6. Toutefois, il résulte de l'instruction que la mesure d'expertise qu'il est demandé à la juge des référés d'ordonner revêt un caractère frustratoire, d'une part parce que l'action en annulation du refus d'imputabilité est forclose et d'autre part, en ce qu'une expertise effectuée en 2025 ne serait pas de nature à apporter des éléments nouveaux sur l'état de santé psychologique de la requérante au titre des années 2020 et 2021, en particulier eu égard aux pièces produites par la requérante se rapportant à cette période, consistant en des pièces médicales stéréotypées ou peu circonstanciées. Dès lors, la demande de la requérante ne peut être regardée comme présentant un caractère d'utilité au sens des dispositions de l'article R. 532-1 du code de justice administrative. Elle doit, par suite, être rejetée.
Sur les frais liés au litige :
7. Les dispositions de l'article L. 761-1 du code de justice administrative font obstacle à ce que soit mise à la charge du ministre de l'intérieur, qui n'est pas partie perdante dans la présente instance, la somme que demande la requérante, au titre des frais exposés par elle et non compris dans les dépens.
O R D O N N E :
Article 1er : La requête de Mme B est rejetée.
Article 2 : La présente ordonnance sera notifiée à Mme A B, au préfet de la zone de défense et de sécurité Sud et au ministre de l'intérieur.

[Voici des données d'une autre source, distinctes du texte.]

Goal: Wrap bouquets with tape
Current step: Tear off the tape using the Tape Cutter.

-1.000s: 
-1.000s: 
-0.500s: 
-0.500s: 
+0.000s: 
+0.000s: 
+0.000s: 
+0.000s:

Fait à Toulouse, le 13 janvier 2025
La vice-présidente, juge des référés,
Cécile VISEUR-FERRÉ
La République mande et ordonne au préfet de la Haute-Garonne en ce qui le concerne ou à tous commissaires de justice à ce requis en ce qui concerne les voies de droit commun contre les parties privées, de pourvoir à l'exécution de la présente ordonnance.